EXERCISE: Lines to restate from the data below: from the one containing "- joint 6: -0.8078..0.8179" to the one containing "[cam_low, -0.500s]", both included. Give them again exactly, and only them.
-------- MATERIAL TO PROCESS
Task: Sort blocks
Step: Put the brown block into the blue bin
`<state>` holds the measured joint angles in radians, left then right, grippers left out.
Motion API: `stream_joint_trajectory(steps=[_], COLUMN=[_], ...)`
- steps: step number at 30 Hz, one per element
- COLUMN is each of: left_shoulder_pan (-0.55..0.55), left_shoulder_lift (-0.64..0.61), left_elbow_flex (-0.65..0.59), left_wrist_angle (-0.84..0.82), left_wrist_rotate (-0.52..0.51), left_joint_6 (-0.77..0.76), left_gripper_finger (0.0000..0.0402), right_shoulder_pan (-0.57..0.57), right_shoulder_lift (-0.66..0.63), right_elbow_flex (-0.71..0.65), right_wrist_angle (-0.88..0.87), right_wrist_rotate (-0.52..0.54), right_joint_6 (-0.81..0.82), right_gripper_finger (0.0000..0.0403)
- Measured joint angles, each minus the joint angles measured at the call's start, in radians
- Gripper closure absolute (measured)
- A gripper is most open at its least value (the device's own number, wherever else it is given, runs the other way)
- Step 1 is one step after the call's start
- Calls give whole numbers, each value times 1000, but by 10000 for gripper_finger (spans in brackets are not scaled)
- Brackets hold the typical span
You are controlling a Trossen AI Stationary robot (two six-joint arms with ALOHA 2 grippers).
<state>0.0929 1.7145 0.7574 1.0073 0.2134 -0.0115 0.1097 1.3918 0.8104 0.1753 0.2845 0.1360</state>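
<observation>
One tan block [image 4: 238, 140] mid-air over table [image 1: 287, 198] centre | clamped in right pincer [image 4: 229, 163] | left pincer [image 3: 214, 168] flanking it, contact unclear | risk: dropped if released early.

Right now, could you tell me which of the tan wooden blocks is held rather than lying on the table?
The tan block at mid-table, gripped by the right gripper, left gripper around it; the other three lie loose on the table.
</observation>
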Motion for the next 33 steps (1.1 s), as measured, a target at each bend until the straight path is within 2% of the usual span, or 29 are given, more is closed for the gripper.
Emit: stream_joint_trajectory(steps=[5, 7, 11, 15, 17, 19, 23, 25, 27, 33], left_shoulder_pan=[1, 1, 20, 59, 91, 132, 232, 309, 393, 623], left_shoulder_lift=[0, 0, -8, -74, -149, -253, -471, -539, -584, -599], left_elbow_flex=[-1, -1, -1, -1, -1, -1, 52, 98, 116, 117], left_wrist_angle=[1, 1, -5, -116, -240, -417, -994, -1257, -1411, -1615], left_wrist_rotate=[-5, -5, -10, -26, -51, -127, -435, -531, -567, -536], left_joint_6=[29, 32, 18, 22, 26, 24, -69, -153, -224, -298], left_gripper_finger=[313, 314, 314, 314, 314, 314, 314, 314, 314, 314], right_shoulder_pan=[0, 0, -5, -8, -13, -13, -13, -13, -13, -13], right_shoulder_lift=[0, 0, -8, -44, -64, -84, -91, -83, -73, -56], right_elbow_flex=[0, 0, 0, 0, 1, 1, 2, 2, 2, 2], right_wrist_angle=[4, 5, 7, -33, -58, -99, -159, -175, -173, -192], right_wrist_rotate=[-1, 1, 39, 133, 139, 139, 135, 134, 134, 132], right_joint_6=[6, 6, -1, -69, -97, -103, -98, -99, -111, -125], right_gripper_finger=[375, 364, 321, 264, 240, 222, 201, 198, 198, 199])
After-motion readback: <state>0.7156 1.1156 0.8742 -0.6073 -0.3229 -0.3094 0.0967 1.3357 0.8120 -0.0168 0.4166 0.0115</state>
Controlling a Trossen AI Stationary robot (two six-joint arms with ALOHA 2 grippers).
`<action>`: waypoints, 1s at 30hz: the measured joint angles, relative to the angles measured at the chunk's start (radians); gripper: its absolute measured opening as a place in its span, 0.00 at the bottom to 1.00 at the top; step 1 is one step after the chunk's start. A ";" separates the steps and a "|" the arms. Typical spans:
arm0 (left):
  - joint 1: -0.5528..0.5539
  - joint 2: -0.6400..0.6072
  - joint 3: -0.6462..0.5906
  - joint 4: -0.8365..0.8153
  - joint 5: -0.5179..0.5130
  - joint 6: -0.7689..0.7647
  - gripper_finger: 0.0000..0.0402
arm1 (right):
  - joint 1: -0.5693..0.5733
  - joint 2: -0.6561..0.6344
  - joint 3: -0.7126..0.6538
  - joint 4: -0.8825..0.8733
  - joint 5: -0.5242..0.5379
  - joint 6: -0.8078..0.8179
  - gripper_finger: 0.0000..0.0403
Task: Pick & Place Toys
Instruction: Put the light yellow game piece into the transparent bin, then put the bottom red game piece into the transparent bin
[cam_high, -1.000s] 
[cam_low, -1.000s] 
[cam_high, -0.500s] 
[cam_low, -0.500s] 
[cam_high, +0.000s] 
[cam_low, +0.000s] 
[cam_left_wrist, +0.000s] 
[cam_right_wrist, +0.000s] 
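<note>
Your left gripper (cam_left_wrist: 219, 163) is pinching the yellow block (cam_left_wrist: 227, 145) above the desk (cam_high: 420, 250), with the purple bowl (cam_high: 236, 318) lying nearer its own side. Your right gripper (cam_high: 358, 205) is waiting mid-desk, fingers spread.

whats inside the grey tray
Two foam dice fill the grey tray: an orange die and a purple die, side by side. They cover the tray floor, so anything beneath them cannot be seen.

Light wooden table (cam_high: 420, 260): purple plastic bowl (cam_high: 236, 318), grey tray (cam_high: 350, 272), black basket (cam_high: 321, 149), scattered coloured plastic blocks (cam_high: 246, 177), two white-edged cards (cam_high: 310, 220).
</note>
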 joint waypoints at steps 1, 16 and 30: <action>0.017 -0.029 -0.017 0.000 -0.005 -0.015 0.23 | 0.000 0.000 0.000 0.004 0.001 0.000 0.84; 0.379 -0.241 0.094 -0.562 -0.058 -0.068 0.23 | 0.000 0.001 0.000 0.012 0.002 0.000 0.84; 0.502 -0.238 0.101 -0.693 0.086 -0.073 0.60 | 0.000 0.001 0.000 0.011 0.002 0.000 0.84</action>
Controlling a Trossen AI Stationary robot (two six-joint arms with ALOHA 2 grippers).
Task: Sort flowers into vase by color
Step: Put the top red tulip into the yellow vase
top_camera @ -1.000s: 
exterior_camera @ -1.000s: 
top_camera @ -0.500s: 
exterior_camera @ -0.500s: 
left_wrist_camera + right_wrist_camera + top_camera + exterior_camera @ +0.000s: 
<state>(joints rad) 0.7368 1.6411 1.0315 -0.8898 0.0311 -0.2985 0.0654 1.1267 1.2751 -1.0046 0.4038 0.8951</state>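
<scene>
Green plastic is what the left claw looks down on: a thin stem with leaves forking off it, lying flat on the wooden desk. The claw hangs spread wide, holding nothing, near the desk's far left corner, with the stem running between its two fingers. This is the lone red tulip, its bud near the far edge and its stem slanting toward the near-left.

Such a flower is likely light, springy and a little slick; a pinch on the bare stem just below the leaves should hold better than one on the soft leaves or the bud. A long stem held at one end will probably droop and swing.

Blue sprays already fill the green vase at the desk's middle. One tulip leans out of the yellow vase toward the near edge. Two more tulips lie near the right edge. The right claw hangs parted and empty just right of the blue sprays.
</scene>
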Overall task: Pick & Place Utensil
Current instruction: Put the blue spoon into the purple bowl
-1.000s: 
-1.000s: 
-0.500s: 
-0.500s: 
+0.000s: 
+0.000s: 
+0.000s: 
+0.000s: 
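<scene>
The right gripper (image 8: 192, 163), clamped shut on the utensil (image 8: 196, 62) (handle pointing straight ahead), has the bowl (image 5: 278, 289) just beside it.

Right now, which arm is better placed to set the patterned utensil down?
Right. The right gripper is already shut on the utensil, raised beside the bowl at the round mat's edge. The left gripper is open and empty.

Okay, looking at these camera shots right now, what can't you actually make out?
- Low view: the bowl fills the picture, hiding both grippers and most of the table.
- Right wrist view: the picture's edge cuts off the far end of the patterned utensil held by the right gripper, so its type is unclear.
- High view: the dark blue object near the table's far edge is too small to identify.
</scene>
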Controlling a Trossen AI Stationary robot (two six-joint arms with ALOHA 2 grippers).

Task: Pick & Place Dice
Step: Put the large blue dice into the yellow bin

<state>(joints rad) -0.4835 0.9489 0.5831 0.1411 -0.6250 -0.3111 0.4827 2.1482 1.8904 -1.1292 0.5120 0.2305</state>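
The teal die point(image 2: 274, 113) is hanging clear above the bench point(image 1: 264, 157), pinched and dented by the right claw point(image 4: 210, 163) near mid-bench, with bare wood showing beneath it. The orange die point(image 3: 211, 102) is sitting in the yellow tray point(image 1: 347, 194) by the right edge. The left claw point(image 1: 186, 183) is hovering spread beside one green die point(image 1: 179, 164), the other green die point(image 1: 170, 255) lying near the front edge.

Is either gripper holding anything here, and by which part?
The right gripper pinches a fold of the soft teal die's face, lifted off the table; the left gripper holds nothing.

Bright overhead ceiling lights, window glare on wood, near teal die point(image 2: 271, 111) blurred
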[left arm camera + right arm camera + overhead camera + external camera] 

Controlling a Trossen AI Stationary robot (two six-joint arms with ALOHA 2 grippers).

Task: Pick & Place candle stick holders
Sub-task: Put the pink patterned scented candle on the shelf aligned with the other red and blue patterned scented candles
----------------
EXERCISE RESPONSE:
  - joint 6: -0.8078..0.8179
  - gripper_finger: 0.0000..0.0403
Task: Pick & Place Toys
Instruction: Put the light yellow game piece into the transparent bin, then put the bottom red game piece into the transparent bin
[cam_high, -1.000s] 
[cam_low, -1.000s] 
[cam_high, -0.500s] 
[cam_low, -0.500s] 

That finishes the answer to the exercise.